- _Supplied information_
═══
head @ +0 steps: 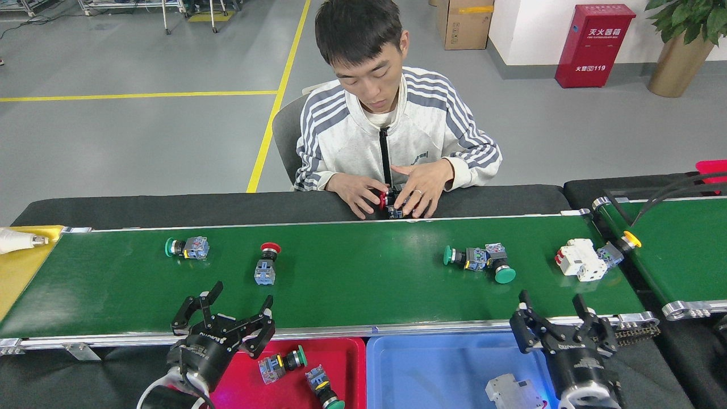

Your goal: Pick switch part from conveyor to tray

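At far left I see a yellow tray (23, 267) with a white bulb (17, 240) at its top corner. The conveyor (352, 284) runs wide across my view, a glossy dark-green belt with a silver rail along its near edge. On its left part lie a green-capped switch (186, 247) on its side and, just right of it, a red-capped switch (266, 264), a round mushroom cap on a blue-grey block.

My left gripper (230, 311) hangs over the belt's near edge with its black fingers spread and nothing between them; white lettering on its body is too small for me to read. Bare belt lies between it and the red-capped switch. Below it the red tray (244, 386) holds two switch parts (283, 362).

A person sits behind the belt, both hands (392, 196) on a red-capped part on the black table edge.

Right of centre, two green-capped switches (480, 261) lie touching. The blue tray (431, 369) holds a grey-white block (511, 392). My right gripper (559, 318) is at the near rail, fingers apart, empty. Near the belt's right end a white breaker (579, 260) touches a yellow-capped switch (616, 250). A red cabinet (588, 42) behind reads "119".
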`<act>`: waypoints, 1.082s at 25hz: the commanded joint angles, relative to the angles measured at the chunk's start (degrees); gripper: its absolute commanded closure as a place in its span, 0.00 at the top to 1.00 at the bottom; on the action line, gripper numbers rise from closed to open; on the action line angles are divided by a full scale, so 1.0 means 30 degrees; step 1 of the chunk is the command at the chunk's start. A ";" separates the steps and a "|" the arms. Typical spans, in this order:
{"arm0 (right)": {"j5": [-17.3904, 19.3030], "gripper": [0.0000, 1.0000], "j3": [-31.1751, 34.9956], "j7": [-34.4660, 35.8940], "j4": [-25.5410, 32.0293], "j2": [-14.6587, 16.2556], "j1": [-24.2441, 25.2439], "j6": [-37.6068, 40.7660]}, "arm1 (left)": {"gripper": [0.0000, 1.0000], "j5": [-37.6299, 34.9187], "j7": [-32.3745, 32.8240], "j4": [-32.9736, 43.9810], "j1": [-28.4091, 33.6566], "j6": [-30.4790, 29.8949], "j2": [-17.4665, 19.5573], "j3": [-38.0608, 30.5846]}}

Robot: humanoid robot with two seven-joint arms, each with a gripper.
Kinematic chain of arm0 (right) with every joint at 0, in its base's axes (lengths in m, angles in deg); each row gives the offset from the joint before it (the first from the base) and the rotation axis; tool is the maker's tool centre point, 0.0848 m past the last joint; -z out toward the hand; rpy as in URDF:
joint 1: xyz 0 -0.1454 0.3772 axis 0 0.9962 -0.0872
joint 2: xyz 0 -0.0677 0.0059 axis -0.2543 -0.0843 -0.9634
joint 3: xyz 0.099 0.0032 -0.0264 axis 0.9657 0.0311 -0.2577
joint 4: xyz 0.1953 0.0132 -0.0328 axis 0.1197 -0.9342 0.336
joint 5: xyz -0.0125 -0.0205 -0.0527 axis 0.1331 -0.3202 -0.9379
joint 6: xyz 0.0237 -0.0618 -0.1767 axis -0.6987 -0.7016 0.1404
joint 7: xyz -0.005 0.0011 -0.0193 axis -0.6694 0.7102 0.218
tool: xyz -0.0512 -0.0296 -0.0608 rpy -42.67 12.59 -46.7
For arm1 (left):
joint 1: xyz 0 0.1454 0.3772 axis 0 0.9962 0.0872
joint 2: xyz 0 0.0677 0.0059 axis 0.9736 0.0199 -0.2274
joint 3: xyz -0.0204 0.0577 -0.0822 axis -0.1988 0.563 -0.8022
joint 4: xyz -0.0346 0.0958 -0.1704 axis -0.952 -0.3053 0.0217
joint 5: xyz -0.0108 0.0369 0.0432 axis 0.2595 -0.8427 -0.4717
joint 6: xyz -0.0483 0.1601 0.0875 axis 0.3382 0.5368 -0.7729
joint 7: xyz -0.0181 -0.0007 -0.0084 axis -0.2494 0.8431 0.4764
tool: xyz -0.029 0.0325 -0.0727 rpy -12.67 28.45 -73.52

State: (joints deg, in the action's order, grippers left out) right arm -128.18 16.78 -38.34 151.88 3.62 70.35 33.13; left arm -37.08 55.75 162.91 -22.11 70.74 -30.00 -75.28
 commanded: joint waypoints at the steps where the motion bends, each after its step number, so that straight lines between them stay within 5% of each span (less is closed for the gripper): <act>1: -0.0046 0.99 -0.0499 -0.0153 -0.0771 0.0047 -0.1026 -0.0402 | 1.00 -0.0043 -0.0038 -0.0766 -0.0808 0.0318 0.0139 -0.0043; 9: 0.0071 0.99 -0.3780 -0.0153 -0.5605 -0.0422 -0.4835 -0.2716 | 1.00 -0.0043 -0.0038 -0.5307 -0.3826 0.2281 0.0256 0.0045; 11: 0.0042 0.96 -0.4308 -0.0124 -0.6631 -0.0715 -0.5509 -0.2980 | 0.93 -0.0014 -0.0068 -0.6333 -0.4411 0.2691 0.0256 -0.0072; 12: 0.0071 0.91 -0.4513 -0.0124 -0.7012 -0.0803 -0.5772 -0.3126 | 0.76 -0.0014 -0.0097 -0.6626 -0.4587 0.2896 0.0256 -0.0102; 14: 0.0071 0.62 -0.4718 -0.0124 -0.7217 -0.0803 -0.6036 -0.3214 | 0.14 0.0249 -0.0126 -0.6684 -0.4558 0.2838 0.0286 -0.0072; 16: 0.0071 0.23 -0.4806 -0.0124 -0.7305 -0.0715 -0.6065 -0.3068 | 0.02 0.0982 -0.0156 -0.6684 -0.4529 0.2779 0.0256 -0.0248; 21: 0.0130 0.03 -0.4806 -0.0124 -0.7217 -0.0598 -0.5977 -0.3039 | 0.01 0.1919 -0.0156 -0.5278 -0.3562 0.2135 0.0315 0.0250; 25: 0.0159 0.02 -0.4806 -0.0007 -0.6162 -0.0598 -0.5509 -0.2892 | 0.03 0.1890 -0.0068 0.1021 0.0979 -0.3344 0.0842 0.0689; 27: 0.0130 0.02 -0.5040 0.0052 -0.4463 -0.0569 -0.4630 -0.1925 | 0.16 0.2066 -0.0068 0.4302 0.3587 -0.6537 0.1223 0.0514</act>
State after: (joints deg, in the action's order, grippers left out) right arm -127.84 1.95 -38.94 135.99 1.64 56.48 25.57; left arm -31.30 55.56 171.40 -12.80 59.49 -26.99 -73.43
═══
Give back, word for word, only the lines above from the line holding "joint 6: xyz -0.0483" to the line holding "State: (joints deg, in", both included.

joint 6: xyz -0.0483 0.1601 0.0875 axis 0.3382 0.5368 -0.7729
joint 7: xyz -0.0181 -0.0007 -0.0084 axis -0.2494 0.8431 0.4764
tool: xyz -0.029 0.0325 -0.0727 rpy -12.67 28.45 -73.52

State: (joints deg, in the action's order, grippers left out) right arm -128.18 16.78 -38.34 151.88 3.62 70.35 33.13; left arm -37.08 55.75 162.91 -22.11 70.74 -30.00 -75.28

What this exercise required is now done.